REQUIRED ACTION — Look over the listing below and report how many of its lines contain the string "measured", with no other words.

--

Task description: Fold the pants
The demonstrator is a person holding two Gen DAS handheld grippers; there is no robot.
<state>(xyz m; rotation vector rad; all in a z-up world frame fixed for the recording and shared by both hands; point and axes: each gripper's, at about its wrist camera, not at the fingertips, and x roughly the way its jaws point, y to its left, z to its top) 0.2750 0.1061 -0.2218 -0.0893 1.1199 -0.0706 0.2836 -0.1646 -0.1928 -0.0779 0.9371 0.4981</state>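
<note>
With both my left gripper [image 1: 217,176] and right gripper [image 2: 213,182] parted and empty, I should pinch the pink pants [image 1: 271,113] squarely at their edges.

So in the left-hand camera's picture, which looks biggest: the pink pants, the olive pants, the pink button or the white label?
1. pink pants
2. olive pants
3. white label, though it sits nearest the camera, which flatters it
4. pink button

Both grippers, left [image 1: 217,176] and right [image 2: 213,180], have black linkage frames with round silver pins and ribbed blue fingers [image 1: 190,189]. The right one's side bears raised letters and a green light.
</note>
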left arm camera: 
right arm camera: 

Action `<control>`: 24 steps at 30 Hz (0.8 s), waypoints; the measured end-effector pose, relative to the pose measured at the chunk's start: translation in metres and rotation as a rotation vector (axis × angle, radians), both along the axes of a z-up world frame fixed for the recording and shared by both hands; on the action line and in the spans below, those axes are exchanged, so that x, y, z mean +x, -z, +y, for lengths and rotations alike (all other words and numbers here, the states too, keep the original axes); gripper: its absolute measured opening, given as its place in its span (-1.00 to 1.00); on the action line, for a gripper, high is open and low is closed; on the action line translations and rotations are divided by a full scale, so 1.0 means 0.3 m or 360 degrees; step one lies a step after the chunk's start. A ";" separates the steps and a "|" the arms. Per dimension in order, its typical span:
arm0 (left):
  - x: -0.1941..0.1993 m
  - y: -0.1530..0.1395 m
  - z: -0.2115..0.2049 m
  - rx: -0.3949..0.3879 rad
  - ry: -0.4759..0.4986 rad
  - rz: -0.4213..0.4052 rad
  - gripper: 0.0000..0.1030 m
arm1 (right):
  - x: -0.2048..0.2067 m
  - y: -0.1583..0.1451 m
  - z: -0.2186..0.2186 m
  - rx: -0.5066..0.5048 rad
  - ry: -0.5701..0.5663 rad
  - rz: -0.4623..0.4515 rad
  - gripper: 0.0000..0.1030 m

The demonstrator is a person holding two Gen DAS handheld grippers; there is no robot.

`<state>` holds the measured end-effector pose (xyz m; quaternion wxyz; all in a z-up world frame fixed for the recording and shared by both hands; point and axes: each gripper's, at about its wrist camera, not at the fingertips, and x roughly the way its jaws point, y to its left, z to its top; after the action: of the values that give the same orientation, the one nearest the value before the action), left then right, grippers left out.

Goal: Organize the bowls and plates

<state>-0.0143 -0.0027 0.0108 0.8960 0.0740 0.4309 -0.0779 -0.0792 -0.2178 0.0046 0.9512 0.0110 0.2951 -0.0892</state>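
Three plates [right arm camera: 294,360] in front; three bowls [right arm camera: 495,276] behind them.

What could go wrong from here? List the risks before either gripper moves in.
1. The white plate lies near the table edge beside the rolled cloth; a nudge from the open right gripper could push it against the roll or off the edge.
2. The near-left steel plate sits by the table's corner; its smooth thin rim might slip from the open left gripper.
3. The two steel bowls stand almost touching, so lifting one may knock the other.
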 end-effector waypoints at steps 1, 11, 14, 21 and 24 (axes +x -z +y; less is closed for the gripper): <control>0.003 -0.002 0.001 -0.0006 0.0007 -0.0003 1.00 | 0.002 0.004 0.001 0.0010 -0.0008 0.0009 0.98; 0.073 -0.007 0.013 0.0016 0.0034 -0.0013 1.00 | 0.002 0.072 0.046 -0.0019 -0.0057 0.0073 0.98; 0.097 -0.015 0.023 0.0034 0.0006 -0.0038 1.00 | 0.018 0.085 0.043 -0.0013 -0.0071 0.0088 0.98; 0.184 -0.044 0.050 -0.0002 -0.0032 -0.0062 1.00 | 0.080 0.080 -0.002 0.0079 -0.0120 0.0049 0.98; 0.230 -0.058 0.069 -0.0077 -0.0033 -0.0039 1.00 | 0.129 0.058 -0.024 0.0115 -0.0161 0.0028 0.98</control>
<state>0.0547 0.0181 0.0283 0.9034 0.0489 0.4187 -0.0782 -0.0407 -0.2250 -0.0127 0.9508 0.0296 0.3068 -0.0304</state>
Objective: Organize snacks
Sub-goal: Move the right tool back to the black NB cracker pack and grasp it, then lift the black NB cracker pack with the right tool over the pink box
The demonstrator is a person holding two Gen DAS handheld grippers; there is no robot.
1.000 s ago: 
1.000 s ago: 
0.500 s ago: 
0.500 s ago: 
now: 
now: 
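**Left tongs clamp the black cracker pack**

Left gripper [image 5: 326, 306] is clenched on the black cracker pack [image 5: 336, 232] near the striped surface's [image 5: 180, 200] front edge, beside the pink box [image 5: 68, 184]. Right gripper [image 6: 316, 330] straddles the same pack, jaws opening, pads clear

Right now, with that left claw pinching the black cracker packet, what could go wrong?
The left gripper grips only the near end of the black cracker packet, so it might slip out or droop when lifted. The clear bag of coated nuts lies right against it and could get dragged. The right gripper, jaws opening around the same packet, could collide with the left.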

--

RESULT — 2